Exercise directions:
Take the data and return it in full. Change nothing.

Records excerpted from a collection
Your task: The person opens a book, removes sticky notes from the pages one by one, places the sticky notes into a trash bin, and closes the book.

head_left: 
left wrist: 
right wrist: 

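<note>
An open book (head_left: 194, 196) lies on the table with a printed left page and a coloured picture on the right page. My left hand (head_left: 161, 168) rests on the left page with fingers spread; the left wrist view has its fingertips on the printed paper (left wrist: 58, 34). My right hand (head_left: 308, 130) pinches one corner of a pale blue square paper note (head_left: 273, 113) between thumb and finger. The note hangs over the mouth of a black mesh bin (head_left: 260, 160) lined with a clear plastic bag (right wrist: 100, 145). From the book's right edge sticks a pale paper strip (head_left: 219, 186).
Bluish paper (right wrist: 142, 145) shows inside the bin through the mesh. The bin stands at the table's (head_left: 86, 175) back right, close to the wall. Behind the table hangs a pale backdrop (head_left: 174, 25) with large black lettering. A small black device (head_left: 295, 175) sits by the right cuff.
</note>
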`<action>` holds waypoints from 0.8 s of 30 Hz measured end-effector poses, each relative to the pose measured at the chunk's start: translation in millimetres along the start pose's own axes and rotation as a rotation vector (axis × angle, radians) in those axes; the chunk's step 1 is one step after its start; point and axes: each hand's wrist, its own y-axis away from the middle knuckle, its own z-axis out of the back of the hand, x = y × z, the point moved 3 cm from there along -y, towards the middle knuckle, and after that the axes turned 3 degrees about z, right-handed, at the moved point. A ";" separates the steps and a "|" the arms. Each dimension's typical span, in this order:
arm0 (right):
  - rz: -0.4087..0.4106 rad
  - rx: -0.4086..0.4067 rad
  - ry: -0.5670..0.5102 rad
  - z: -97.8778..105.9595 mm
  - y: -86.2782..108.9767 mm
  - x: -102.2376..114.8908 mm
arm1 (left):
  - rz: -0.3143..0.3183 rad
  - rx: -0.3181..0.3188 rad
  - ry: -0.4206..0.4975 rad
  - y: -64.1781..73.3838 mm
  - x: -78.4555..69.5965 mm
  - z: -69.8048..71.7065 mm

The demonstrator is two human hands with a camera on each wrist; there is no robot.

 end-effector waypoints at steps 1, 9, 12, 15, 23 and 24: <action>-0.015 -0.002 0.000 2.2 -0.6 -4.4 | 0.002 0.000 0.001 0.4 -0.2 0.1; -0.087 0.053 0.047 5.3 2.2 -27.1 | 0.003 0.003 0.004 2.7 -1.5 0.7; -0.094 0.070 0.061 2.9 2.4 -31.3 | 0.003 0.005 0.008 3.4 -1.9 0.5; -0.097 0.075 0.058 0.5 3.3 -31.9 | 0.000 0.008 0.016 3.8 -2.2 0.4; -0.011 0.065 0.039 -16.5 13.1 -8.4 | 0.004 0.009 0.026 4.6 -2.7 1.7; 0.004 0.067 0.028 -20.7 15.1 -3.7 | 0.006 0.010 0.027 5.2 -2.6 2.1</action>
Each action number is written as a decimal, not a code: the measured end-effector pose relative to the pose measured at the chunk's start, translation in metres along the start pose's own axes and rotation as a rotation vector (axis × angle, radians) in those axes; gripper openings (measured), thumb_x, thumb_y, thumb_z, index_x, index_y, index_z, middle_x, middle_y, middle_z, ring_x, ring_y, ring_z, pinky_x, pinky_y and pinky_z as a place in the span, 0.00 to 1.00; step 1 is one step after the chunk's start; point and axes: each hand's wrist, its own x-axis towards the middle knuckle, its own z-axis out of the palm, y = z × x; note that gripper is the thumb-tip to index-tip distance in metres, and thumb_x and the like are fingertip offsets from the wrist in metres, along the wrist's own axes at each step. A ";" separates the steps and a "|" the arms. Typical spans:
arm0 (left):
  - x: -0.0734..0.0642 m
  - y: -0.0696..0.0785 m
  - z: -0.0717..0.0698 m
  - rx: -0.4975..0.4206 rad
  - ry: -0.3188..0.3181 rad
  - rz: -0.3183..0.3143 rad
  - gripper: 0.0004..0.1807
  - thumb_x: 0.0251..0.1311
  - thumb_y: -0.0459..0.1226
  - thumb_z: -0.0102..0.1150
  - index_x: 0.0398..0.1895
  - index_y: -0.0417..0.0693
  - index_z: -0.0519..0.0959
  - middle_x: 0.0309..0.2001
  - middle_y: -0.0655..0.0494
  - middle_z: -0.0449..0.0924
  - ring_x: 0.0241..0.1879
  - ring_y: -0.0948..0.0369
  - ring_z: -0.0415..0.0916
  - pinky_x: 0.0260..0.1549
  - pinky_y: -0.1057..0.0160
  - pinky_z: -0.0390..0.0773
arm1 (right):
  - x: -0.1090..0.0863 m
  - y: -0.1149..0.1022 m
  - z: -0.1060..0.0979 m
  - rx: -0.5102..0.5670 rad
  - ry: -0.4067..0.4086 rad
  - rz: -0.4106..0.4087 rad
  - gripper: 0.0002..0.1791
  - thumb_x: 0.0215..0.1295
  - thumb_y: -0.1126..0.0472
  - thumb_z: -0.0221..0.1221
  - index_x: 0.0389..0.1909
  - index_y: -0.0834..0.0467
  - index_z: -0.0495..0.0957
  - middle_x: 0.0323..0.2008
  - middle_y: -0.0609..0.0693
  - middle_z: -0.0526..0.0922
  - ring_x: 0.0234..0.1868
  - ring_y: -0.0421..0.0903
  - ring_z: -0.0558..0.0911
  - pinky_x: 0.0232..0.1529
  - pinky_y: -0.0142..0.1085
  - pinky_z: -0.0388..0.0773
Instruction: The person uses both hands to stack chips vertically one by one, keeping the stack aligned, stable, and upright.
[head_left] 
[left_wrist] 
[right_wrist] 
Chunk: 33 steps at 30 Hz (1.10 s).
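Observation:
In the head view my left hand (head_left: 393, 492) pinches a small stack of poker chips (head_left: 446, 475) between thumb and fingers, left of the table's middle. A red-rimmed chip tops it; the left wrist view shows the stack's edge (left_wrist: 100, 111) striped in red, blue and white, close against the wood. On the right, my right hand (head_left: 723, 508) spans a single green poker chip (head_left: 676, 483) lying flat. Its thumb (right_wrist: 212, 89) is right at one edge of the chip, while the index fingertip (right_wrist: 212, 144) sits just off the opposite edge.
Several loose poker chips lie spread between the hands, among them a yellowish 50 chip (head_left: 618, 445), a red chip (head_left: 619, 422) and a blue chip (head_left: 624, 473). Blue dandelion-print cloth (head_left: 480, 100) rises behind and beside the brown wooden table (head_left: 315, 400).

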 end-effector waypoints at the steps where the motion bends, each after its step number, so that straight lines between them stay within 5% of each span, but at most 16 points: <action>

Output of the task:
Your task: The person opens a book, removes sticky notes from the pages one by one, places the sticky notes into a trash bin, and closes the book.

head_left: 
left wrist: 
right wrist: 

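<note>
An open book (head_left: 194, 196) lies on the table with a printed left page and a coloured picture on the right page. My left hand (head_left: 161, 168) rests on the left page with fingers spread; the left wrist view has its fingertips on the printed paper (left wrist: 58, 34). My right hand (head_left: 308, 130) pinches one corner of a pale blue square paper note (head_left: 273, 113) between thumb and finger. The note hangs over the mouth of a black mesh bin (head_left: 260, 160) lined with a clear plastic bag (right wrist: 100, 145). From the book's right edge sticks a pale paper strip (head_left: 219, 186).
Bluish paper (right wrist: 142, 145) shows inside the bin through the mesh. The bin stands at the table's (head_left: 86, 175) back right, close to the wall. Behind the table hangs a pale backdrop (head_left: 174, 25) with large black lettering. A small black device (head_left: 295, 175) sits by the right cuff.
</note>
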`<action>` holds waypoints from 0.8 s of 30 Hz measured end-effector poses, each relative to the pose measured at the chunk's start: translation in millimetres along the start pose's own axes and rotation as a rotation vector (axis × angle, radians) in those axes; the chunk's step 1 is one step after its start; point and axes: each hand's wrist, its own y-axis away from the middle knuckle, its own z-axis out of the back of the hand, x = y × z, the point moved 3 cm from there along -y, towards the middle knuckle, and after that the axes turned 3 degrees about z, right-handed, at the moved point. A ";" separates the steps and a "|" the arms. Each dimension's typical span, in this order:
arm0 (right):
  - rz: -0.4087..0.4106 rad
  - rx: -0.4086..0.4067 rad
  - ry: -0.5670..0.5102 rad
  - z: -97.8778..105.9595 mm
  - y: -86.2782..108.9767 mm
  - x: -102.2376..114.8908 mm
arm1 (left):
  - rz: -0.3143..0.3183 rad
  - rx: -0.3181..0.3188 rad
  - ry: -0.4206..0.4975 rad
  - y: -64.1781..73.3838 mm
  - x: -78.4555..69.5965 mm
  - z: -69.8048..71.7065 mm

The demonstrator is two human hands with a camera on each wrist; there is no robot.

 end-effector waypoints at steps 1, 9, 12, 15, 23 and 24: <action>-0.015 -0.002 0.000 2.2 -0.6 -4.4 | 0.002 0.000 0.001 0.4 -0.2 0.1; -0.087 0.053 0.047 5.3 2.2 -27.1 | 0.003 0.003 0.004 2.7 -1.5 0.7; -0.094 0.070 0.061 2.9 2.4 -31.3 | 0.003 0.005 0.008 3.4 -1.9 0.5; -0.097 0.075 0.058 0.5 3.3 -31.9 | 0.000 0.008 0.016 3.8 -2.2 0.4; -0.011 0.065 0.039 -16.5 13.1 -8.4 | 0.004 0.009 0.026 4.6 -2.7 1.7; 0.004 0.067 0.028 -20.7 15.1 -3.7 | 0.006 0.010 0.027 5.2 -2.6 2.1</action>
Each action number is written as a decimal, not a code: the measured end-effector pose relative to the pose measured at the chunk's start, translation in metres along the start pose's own axes and rotation as a rotation vector (axis × angle, radians) in those axes; gripper openings (measured), thumb_x, thumb_y, thumb_z, index_x, index_y, index_z, middle_x, middle_y, middle_z, ring_x, ring_y, ring_z, pinky_x, pinky_y and pinky_z as a place in the span, 0.00 to 1.00; step 1 is one step after the chunk's start; point and axes: each hand's wrist, its own x-axis towards the middle knuckle, its own z-axis out of the palm, y = z × x; note that gripper is the thumb-tip to index-tip distance in metres, and thumb_x and the like are fingertip offsets from the wrist in metres, along the wrist's own axes at each step. A ";" separates the steps and a "|" the arms. Typical spans:
arm0 (left):
  - x: -0.0734..0.0642 m
  - y: -0.0696..0.0785 m
  - z: -0.0717..0.0698 m
  - rx: -0.4975..0.4206 rad
  - ry: -0.3188..0.3181 rad
  - rz: -0.3183..0.3143 rad
  - gripper: 0.0004..0.1807
  - thumb_x: 0.0251..0.1311
  - thumb_y: -0.0459..0.1226
  - thumb_z: -0.0102..0.1150
  - index_x: 0.0398..0.1895
  - index_y: -0.0417..0.0693
  - index_z: -0.0519..0.0959
  - middle_x: 0.0309..0.2001
  - middle_y: -0.0655..0.0494
  - middle_z: -0.0449..0.0924
  - ring_x: 0.0241..0.1879
  - ring_y: -0.0948..0.0369
  - ring_z: -0.0415..0.0916
  - pinky_x: 0.0260..0.1549
  - pinky_y: -0.1057..0.0160
  - pinky_z: -0.0390..0.0773
arm1 (right):
  - x: -0.1090..0.0863 m
  - y: -0.1149..0.1022 m
  - z: -0.1060..0.0979 m
  - rx: -0.5102..0.5670 rad
  - ry: -0.4067..0.4086 rad
  - rz: -0.4106..0.4087 rad
  - gripper: 0.0002..0.1791
  - thumb_x: 0.0215..0.1295
  - thumb_y: -0.1126..0.0472
  - thumb_z: -0.0221..0.1221
  - index_x: 0.0389..0.1909
  - index_y: -0.0834..0.0467
  - index_z: -0.0495..0.0957
  - middle_x: 0.0323..0.2008
  - middle_y: -0.0609..0.0693
  - middle_z: -0.0526..0.0922
  - ring_x: 0.0234..0.1868
  - ring_y: -0.0421..0.0903
  - ring_z: -0.0558..0.0911
  - pinky_x: 0.0232..0.1529
  - pinky_y: -0.0142..0.1085
  - pinky_z: -0.0388..0.0773
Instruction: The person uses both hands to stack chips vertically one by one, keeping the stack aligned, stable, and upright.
[head_left] 
[left_wrist] 
[right_wrist] 
Chunk: 33 steps at 30 Hz (1.10 s).
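Observation:
In the head view my left hand (head_left: 393, 492) pinches a small stack of poker chips (head_left: 446, 475) between thumb and fingers, left of the table's middle. A red-rimmed chip tops it; the left wrist view shows the stack's edge (left_wrist: 100, 111) striped in red, blue and white, close against the wood. On the right, my right hand (head_left: 723, 508) spans a single green poker chip (head_left: 676, 483) lying flat. Its thumb (right_wrist: 212, 89) is right at one edge of the chip, while the index fingertip (right_wrist: 212, 144) sits just off the opposite edge.
Several loose poker chips lie spread between the hands, among them a yellowish 50 chip (head_left: 618, 445), a red chip (head_left: 619, 422) and a blue chip (head_left: 624, 473). Blue dandelion-print cloth (head_left: 480, 100) rises behind and beside the brown wooden table (head_left: 315, 400).
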
 end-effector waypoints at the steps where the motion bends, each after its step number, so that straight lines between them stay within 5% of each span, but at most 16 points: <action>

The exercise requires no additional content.